### What needs to be done
Output the listing below verbatim.
═══ The data
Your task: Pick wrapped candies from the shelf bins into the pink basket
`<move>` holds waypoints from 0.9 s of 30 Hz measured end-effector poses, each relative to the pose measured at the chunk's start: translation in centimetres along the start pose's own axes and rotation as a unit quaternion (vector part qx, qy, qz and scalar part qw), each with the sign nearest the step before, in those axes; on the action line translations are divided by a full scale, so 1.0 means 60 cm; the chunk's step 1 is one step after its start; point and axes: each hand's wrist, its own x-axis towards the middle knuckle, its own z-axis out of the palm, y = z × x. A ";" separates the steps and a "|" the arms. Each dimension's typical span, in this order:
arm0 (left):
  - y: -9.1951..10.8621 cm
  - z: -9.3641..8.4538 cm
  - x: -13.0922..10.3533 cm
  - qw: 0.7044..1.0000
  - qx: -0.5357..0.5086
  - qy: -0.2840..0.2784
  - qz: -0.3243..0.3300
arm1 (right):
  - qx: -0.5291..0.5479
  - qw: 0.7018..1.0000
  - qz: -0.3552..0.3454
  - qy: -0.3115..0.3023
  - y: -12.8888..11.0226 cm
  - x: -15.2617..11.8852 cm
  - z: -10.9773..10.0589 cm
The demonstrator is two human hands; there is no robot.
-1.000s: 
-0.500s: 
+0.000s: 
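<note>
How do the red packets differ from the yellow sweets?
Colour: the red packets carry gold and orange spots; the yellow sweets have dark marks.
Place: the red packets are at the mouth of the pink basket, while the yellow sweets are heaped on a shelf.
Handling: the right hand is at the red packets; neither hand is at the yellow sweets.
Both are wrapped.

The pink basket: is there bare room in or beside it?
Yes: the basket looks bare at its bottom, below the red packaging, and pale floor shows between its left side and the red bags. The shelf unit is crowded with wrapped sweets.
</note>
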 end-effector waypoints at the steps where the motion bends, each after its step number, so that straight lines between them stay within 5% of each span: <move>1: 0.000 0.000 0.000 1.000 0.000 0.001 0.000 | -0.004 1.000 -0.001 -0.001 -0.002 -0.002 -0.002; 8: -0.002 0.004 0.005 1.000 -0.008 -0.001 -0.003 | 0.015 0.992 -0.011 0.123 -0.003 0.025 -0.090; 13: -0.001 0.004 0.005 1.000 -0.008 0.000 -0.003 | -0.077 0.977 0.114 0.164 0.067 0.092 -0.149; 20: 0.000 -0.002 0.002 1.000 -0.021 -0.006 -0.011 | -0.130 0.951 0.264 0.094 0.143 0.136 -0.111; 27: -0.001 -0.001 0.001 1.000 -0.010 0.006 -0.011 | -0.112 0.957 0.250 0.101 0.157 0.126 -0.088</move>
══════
### Result
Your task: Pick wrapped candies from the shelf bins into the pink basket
`<move>` holds waypoints from 0.9 s of 30 Hz measured end-effector poses, each relative to the pose measured at the chunk's start: translation in centimetres along the start pose's own axes and rotation as a unit quaternion (vector part qx, qy, qz and scalar part qw), each with the sign nearest the step before, in those axes; on the action line translations are divided by a full scale, so 1.0 means 60 cm; the chunk's step 1 is one step after its start; point and axes: each hand's wrist, its own x-axis towards the middle knuckle, its own z-axis out of the palm, y = z × x. A ";" separates the steps and a "|" the arms. Each dimension's typical span, in this order:
arm0 (left):
  - y: -9.1951..10.8621 cm
  - z: -9.3641..8.4538 cm
  - x: -13.0922..10.3533 cm
  - qw: 0.7044..1.0000
  - qx: -0.5357..0.5086
  - qy: -0.2840..0.2784
  - qz: -0.3243..0.3300
arm1 (right):
  - qx: -0.5291..0.5479
  - qw: 0.7018..1.0000
  - qz: -0.3552..0.3454
  - qy: -0.3115..0.3023
  - y: -12.8888..11.0226 cm
  - x: -15.2617..11.8852 cm
  - z: -10.9773..10.0589 cm
The demonstrator is two human hands; there is no robot.
-1.000s: 
-0.500s: 
+0.000s: 
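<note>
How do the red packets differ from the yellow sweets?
Colour: the red packets carry gold and orange spots; the yellow sweets have dark marks.
Place: the red packets are at the mouth of the pink basket, while the yellow sweets are heaped on a shelf.
Handling: the right hand is at the red packets; neither hand is at the yellow sweets.
Both are wrapped.

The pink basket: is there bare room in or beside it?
Yes: the basket looks bare at its bottom, below the red packaging, and pale floor shows between its left side and the red bags. The shelf unit is crowded with wrapped sweets.
</note>
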 end-effector waypoints at the steps where the motion bends, each after its step number, so that straight lines between them stay within 5% of each span: <move>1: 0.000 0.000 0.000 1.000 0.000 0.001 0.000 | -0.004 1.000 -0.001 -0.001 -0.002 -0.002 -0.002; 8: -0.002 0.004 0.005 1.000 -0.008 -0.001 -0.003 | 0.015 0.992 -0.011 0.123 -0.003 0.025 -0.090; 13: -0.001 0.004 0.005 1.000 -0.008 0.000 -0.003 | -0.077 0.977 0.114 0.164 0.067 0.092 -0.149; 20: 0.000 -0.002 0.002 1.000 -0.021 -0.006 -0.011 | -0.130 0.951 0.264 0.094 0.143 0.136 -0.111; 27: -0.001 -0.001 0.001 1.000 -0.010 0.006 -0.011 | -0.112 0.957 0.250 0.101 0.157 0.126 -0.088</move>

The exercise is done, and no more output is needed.